In the early 1970s, Beth Griffiths goes back home with her daughter to her small town in Wales after years of absence. A few months later, different people in the village start receiving anonymous notes revealing their secrets. But when Beth starts receiving hers it seems that they are revealing a mystery from the past…
Wow, I’m incredibly impressed by Ms. Ashton’s talents, so much so that I’m running out of compliments. This novel is so hard to categorise, it’s a mystery, it’s historical fiction, and there’s romance too. Ultimately, it doesn’t matter because despite these labels Ms. Ashton manages to produce an epic feminist tale that will grab you by the throat, put a lump there, and make you hold your breath until the very end. There are few books in lesfic that have the ability to rip your heart off and put it under a shoe (in the words of poet Miguel Hernández), stories that will stay with you for a long while, if not forever, and this is one of them.
This novel is set in a Welsh rural town in the early 1970s, though it could have been set almost anywhere. As in every small town, people’s private lives are everyone else’s business, gossip that opens doors to ostracism, power imbalance and injustice. Not everyone is judged with the same severity, this is the 1970s and if you think that gender and sexual orientation inequalities are bad now, think again. Women were considered second-class citizens who should stay at home and serve their husbands, treated as sexual objects, or regarded as evil temptresses who shouldn’t provoke men or else deserve what they get. Queers were seen as unnatural and an abhorrence of nature. I was a little girl in the 70s and let me tell you, Ms. Ashton isn’t exaggerating at all.
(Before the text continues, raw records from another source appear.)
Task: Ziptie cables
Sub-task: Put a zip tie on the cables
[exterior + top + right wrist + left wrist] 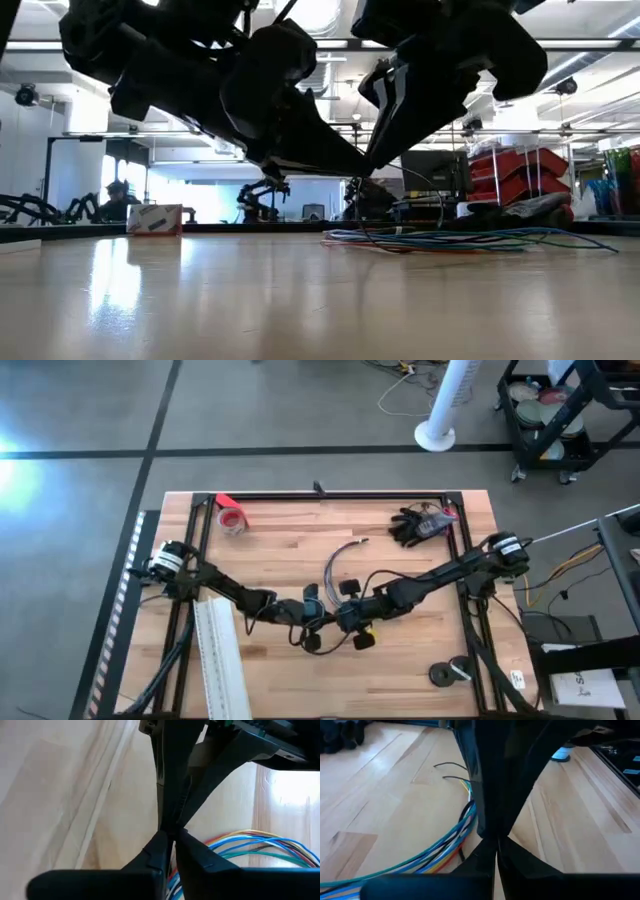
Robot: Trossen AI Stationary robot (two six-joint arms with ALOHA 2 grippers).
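Cables (338,560) mid-table btwn tape roll (232,518) at left & glove (408,526) at right.

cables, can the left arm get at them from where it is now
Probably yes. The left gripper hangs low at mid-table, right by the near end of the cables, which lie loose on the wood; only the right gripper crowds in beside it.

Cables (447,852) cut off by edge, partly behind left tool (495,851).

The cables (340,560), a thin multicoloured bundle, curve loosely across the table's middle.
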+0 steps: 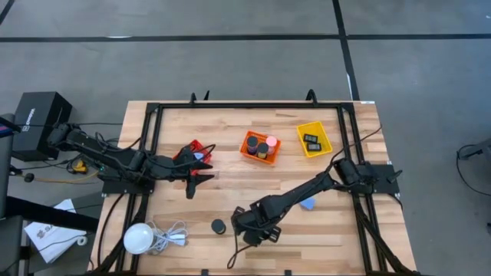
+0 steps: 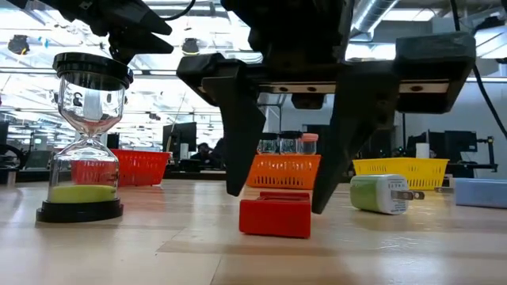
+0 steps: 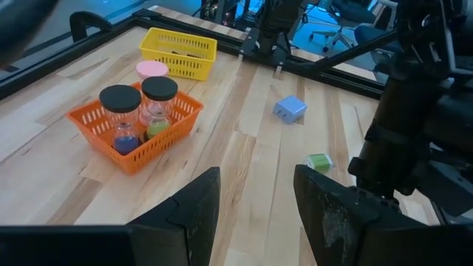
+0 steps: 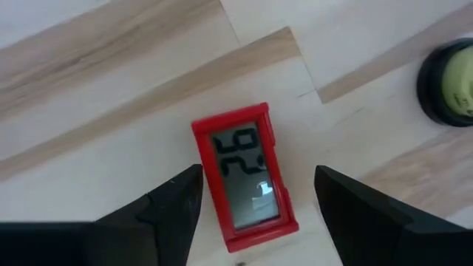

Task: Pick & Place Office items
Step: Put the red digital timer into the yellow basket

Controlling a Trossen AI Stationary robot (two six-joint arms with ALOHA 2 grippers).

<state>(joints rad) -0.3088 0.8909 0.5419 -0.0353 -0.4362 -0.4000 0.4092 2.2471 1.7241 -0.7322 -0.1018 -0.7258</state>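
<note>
Red digital timer (image 4: 247, 177) lies flat between the spread-apart, ungripping right claw (image 4: 255, 203) fingers.

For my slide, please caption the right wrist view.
Open right gripper poised over a red timer on the table.

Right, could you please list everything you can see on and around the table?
Table: one, light wood.
Red basket: one, beside the left end effector.
Orange basket: one, mid-table.
Basket hourglasses: three, two black-capped, one pink-capped, upright in the orange basket.
Yellow basket: one, right of the orange basket.
Black pieces: two, in the yellow basket.
Loose hourglass: one, black ends, green sand, standing.
Timer: one, red, lying flat.
Plug adapter: one, green and white, on its side.
Blue block: one, beside the right arm.
Globe: one, white, corded, front left.
Left end effector: open, empty.
Right end effector: open, straddling the timer.
</note>
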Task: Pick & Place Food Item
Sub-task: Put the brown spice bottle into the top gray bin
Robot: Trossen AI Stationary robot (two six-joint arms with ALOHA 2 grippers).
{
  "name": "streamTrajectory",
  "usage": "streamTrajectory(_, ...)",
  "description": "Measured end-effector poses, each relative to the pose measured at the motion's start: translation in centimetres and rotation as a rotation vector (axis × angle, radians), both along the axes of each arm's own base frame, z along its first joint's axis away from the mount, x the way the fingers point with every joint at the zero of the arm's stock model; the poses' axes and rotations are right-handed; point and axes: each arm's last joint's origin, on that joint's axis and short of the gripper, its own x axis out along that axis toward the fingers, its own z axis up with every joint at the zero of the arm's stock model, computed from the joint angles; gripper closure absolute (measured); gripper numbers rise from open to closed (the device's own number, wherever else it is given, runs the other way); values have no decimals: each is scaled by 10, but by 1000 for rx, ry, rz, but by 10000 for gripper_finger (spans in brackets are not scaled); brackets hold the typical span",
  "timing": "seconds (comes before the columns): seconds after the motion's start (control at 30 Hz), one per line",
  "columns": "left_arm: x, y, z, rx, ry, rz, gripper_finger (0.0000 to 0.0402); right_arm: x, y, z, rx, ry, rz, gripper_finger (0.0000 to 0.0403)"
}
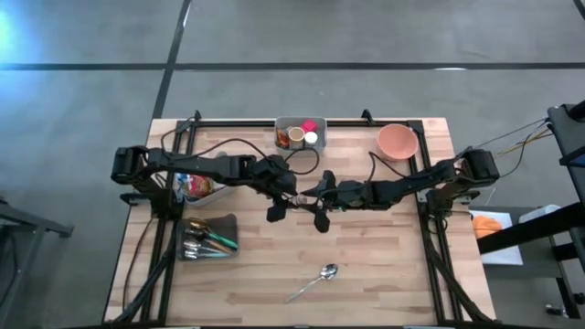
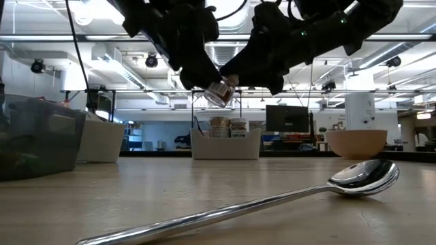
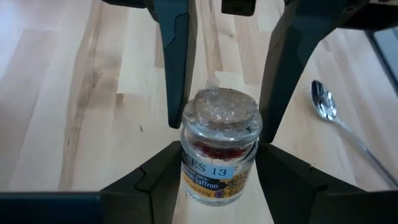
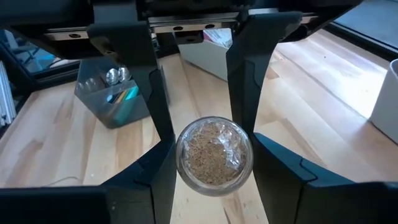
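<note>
Jar: we see a small glass spice jar (image 3: 219, 149) with a cork top and red threads inside, held up in the air above the middle of the table (image 1: 384, 274), well clear of the wood.
Left tool: our left tool (image 1: 291, 195) grips the jar's glass body, one finger on each side.
Right tool: our right tool (image 1: 309, 194) meets it from the opposite side, fingers closed around the cork end of the same jar.
Spoon: a metal spoon (image 1: 313, 281) lies on the table nearer the front edge.
Other things: a pink bowl (image 1: 398, 141), a tray of small jars (image 1: 300, 134), a cutlery bin (image 1: 208, 238).
</note>
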Motion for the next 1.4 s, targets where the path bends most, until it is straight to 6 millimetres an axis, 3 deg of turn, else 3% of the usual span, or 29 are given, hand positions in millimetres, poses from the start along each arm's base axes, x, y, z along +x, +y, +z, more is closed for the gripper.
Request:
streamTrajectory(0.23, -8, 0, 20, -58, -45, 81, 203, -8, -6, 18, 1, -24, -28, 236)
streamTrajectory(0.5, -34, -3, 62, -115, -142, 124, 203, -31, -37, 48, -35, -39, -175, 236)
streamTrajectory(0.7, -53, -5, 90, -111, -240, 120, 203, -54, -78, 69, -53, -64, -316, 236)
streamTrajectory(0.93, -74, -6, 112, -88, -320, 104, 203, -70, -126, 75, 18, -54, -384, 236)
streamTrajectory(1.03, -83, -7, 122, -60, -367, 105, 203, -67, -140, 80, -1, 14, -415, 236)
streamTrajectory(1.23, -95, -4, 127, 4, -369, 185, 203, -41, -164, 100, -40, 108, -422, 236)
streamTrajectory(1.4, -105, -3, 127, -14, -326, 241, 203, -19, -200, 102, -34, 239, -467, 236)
Fortunately, the other side of homophobia, misogynism, and injustice are women and queer empowerment, it’s the ability to make one’s voice be heard above the judgemental cries of the masses. The Tell Tale shows that empowerment at its best and against all odds, it gives hope that honour, friendship, and ultimately love can conquer it all.
The Tell Tale is unique in so many ways and the setting is one of them. Ms. Ashton’s depiction of rural Wales is the perfect background for the mystery in its desolation, inhospitable landscape, and gloomy weather. Even the random power cuts contribute to the dark tone. Funny how different is the depiction of the same nation if we compare it with Ashton’s romance Poppy Jenkins, also set in a small town in Wales. Two sides of the same coin that the author knows well, as she was brought up in Wales.
Mysteries are hard to write and need to have a consistent and tight plot without loose ends and, at the same time, give some hints to the reader without giving it away. Ms. Ashton did an excellent job in weaving a complex web of intrigue. The novel is written from four different points of view and has multiple characters and suspects, a considerable amount of information that finally makes sense at the very end. The author has the reader turning pages until the last page. And what an ending it is, absolutely fantastic. This novel would make a great movie, just saying. 5 stars.
ARC provided by the author in exchange for an honest review.